◆ Work to complete: Restate the data below word for word. Leave the images out.
Supplied data START
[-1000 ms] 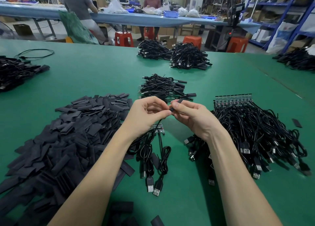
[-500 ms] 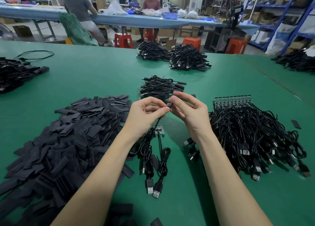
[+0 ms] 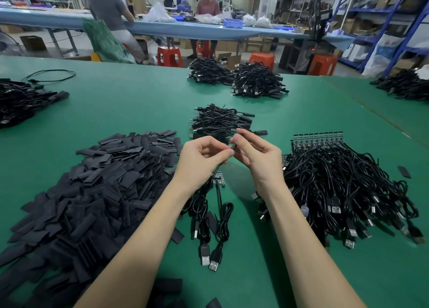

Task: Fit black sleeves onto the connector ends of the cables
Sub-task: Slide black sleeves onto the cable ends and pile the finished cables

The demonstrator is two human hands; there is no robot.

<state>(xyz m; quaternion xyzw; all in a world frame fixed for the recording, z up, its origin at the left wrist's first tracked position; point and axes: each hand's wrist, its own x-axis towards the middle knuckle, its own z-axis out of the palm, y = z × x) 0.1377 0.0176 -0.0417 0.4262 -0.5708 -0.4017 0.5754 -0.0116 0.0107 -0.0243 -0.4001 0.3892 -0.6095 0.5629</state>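
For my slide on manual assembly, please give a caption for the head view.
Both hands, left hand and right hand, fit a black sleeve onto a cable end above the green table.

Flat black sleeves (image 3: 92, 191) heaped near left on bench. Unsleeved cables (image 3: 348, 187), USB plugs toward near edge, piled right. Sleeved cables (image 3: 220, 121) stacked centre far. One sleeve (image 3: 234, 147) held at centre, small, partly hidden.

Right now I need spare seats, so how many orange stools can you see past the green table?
3, all beyond the green table's far edge: one stool left of centre, one in the middle, one at right. Others may be hidden.
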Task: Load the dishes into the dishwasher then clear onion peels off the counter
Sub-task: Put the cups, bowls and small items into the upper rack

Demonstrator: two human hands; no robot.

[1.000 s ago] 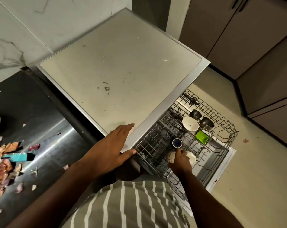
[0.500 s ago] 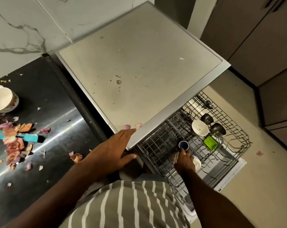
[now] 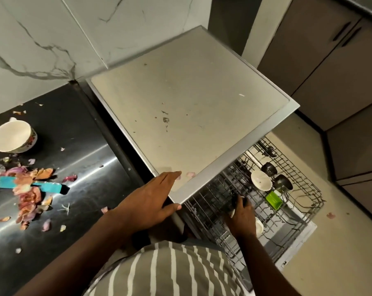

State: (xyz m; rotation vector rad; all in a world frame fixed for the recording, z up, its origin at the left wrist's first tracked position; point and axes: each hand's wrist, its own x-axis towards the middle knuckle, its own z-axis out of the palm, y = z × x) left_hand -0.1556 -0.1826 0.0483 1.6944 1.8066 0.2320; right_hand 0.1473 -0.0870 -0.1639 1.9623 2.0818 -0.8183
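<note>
- Dark steel counter (image 3: 78,189) beside a dishwasher, whose pale top (image 3: 191,107) overhangs the pulled-out rack (image 3: 291,212).
- Left hand (image 3: 151,201) flat on top's near corner, fingers straight and together, thumb under the edge.
- Right hand (image 3: 241,214) down in rack, fingers curled on a dark cup (image 3: 234,200) (blurred, grip unclear). Risk: tips between tines, knocks white bowl (image 3: 261,180).
- Onion peels (image 3: 29,195) and floral bowl (image 3: 14,136) uncleared on counter; one peel (image 3: 190,174) by left fingertips could drop into rack.

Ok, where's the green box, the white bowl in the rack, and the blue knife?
green box (image 3: 273,200): head view, on its open top.
white bowl (image 3: 261,180): head view, inside its hollow.
blue knife (image 3: 6,181): head view, on the blue handle, among the peels.
</note>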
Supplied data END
◆ Task response:
[-1000 ms] 
[-500 ms] 
[+0 ms] 

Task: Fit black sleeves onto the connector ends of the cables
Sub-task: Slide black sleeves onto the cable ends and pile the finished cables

The demonstrator is two human hands; there is no robot.

<state>(xyz m; quaternion xyzw; all in a world frame fixed for the recording, z up, its origin at the left wrist's first tracked position; point and axes: each hand's wrist, its own x-axis towards the middle knuckle, its own z-axis out of the palm, y = z × x) 0.1377 0.0176 -0.0417 0.4262 -0.5708 -0.4017 0.5754 -0.0116 0.0107 -0.0243 -0.4001 0.3892 -0.6095 0.5629</state>
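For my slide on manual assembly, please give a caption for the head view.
Both hands, left hand and right hand, fit a black sleeve onto a cable end above the green table.

Flat black sleeves (image 3: 92, 191) heaped near left on bench. Unsleeved cables (image 3: 348, 187), USB plugs toward near edge, piled right. Sleeved cables (image 3: 220, 121) stacked centre far. One sleeve (image 3: 234, 147) held at centre, small, partly hidden.

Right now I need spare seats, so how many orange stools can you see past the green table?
3, all beyond the green table's far edge: one stool left of centre, one in the middle, one at right. Others may be hidden.
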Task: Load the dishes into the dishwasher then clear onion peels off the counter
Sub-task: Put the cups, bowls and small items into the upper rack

Demonstrator: two human hands; no robot.

[1.000 s ago] 
[0.500 s ago] 
[now] 

State: (xyz m; rotation vector rad; all in a world frame fixed for the recording, z up, its origin at the left wrist's first tracked position; point and axes: each hand's wrist, its own x-axis towards the middle knuckle, its own z-axis out of the palm, y = z × x) left_hand -0.1556 -0.1826 0.0483 1.6944 1.8066 0.2320; right_hand 0.1473 -0.0870 -0.1639 1.9623 2.0818 -0.8183
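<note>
- Dark steel counter (image 3: 78,189) beside a dishwasher, whose pale top (image 3: 191,107) overhangs the pulled-out rack (image 3: 291,212).
- Left hand (image 3: 151,201) flat on top's near corner, fingers straight and together, thumb under the edge.
- Right hand (image 3: 241,214) down in rack, fingers curled on a dark cup (image 3: 234,200) (blurred, grip unclear). Risk: tips between tines, knocks white bowl (image 3: 261,180).
- Onion peels (image 3: 29,195) and floral bowl (image 3: 14,136) uncleared on counter; one peel (image 3: 190,174) by left fingertips could drop into rack.

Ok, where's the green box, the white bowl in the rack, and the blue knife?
green box (image 3: 273,200): head view, on its open top.
white bowl (image 3: 261,180): head view, inside its hollow.
blue knife (image 3: 6,181): head view, on the blue handle, among the peels.
</note>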

What needed an answer now has one.